En el caso del ensayo que Patricia de Souza dedica a Marito Vargas Llosa (es una pena que no se haya comercializado ese lindo apodo diminutivo, pero con un Gabito basta), predomina la paja y la lectura temática, no crítica, de la monumental obra completa del fallido presidente del Perú, el único animal realmente político del boom. No hay novedades y sí una celebración desmedida de "Los cahorros", el relato-nouvelle que funciona como evolución de "La ciudad y los perros", de la que Souza poco o nada habla (la meciona casi al paso), y que, para el que estas líneas firma, es la única real sorpresa del fenómeno en su conjunto comercial, una experiencia de lectura que permanece pasadas las décadas (pero la novela no ha sido releída, quizá por sanidad). Más que "El sartrecillo valiente", tendríamos que hablar de "El flaubertito incontinente".

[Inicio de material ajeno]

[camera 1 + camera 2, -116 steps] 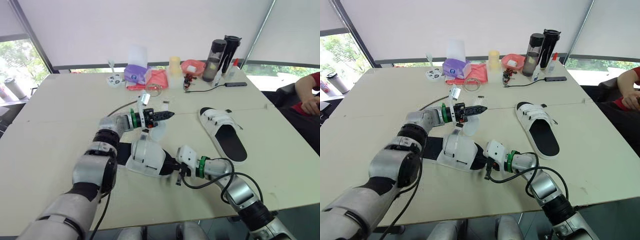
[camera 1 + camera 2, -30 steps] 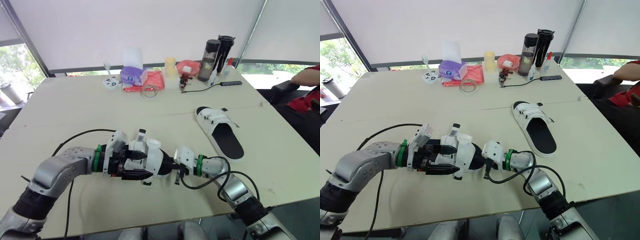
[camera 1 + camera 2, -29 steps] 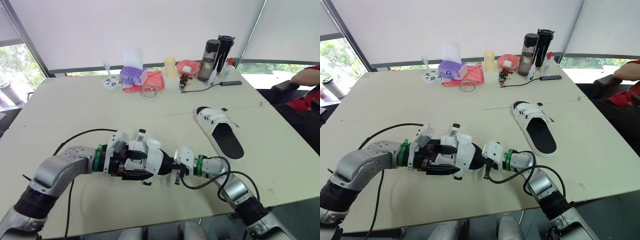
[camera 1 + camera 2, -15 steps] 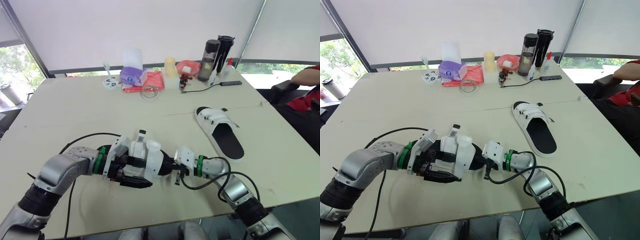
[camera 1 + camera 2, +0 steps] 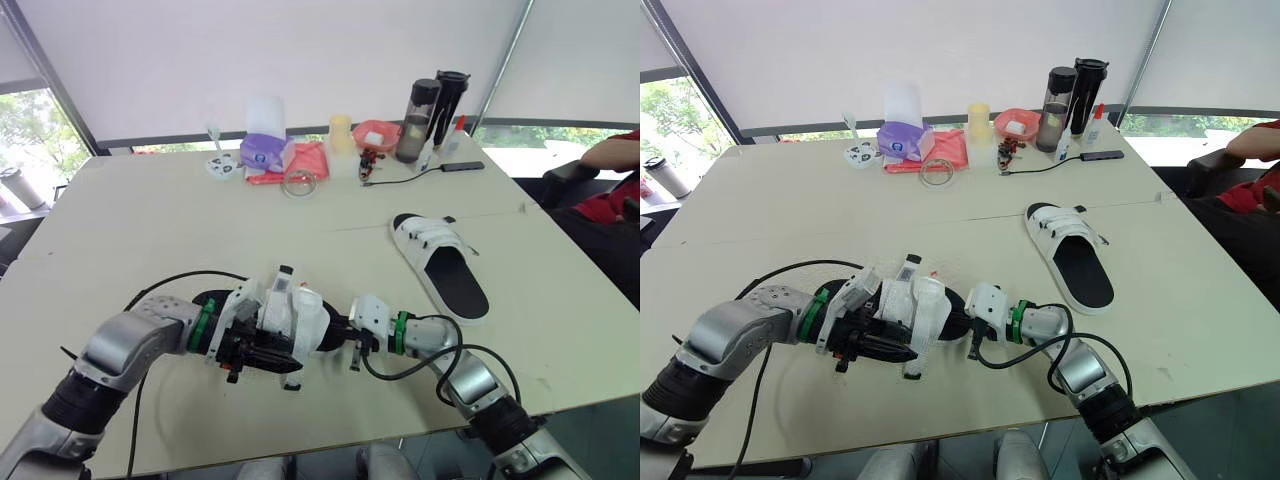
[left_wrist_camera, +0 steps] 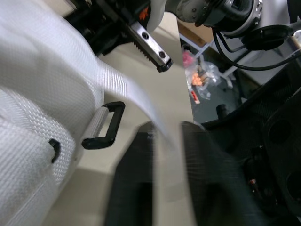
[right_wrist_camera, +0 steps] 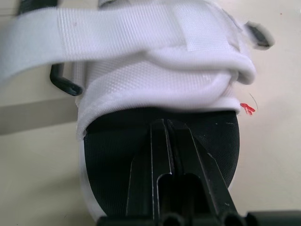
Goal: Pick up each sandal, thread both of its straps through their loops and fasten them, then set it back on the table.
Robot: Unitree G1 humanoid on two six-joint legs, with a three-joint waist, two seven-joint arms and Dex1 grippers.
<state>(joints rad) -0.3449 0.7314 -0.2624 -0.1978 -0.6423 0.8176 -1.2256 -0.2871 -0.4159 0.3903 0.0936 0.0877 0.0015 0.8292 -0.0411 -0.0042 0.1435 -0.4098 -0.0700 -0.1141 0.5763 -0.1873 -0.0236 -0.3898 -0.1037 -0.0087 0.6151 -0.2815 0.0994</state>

Entre sendos textos, "El vértigo del juego", ensayo de Antonio Oviedo dedicado al real exiliado del boom, condenado a la locura y a no regresar jamás a la isla que lo vio nacer: Guillermo Cabrera Infante, quien, de la mano del ya mentado José Donoso, durante sus años iluminados (al final fue un desastre, pero se le perdona por su desequilibrio cerebral: intentó pasar la estafeta-etiqueta del boom a un precario representante del nuevo y fallido conjunto de escritores que los españoles trataron de vendernos como los estandartes de nuestra latinoamericanidad cosmopolita) fue un tránsfuga de la condición que le fue impuesta, además de un malabarista de palabras y vertidor de lo oral en el papel, despropósito que siempre da como resultado esa alquimia llamada literatura.

Seis autores de los que, llegado el final de la lectura, me quedo con dos que no son ellos, pero que sí se mencionan por allí: el peruano Julio Ramón Ribeyro y el uruguayo Juan Carlos Onetti, quienes junto con un tercero (también nombrado) y un cuarto (ausente, haciendo honor a su quintaesencia), los argentinos Juan José Saer y Antonio DiBenedetto, me parecen los reales representantes de una literatura que es todo menos fome y siútica. Queda, entonces, un dossier pendiente para la rediviva aventura editorial y literaria de La Tempestad. Queda, también, preguntarse de qué estaremos hablando cuando hablemos de literatura latinoamericana en 40 años. Por ahora, apenas se escucha el tenue murmullo de un grillo.

4 comentarios:

nacho dijo...

David: hace rato que no leía algo tan bien elaborado en una reseña crítica. Relaja venir por este pasillo. Saludos. nacho m.

David Miklos dijo...

Gracias, Nacho. Espero que ese número de La Tempestad provoque el diálogo. Pero, francamente, lo dudo: acá todos ignoran lo bien hecho. Saludos, D.

A.V. dijo...

Una pregunta, ¿dónde es acá?

Douglas dijo...

Por coincidencia pensé exactamente lo mismo acerca del homenaje a Vargas Llosa en Letras libres.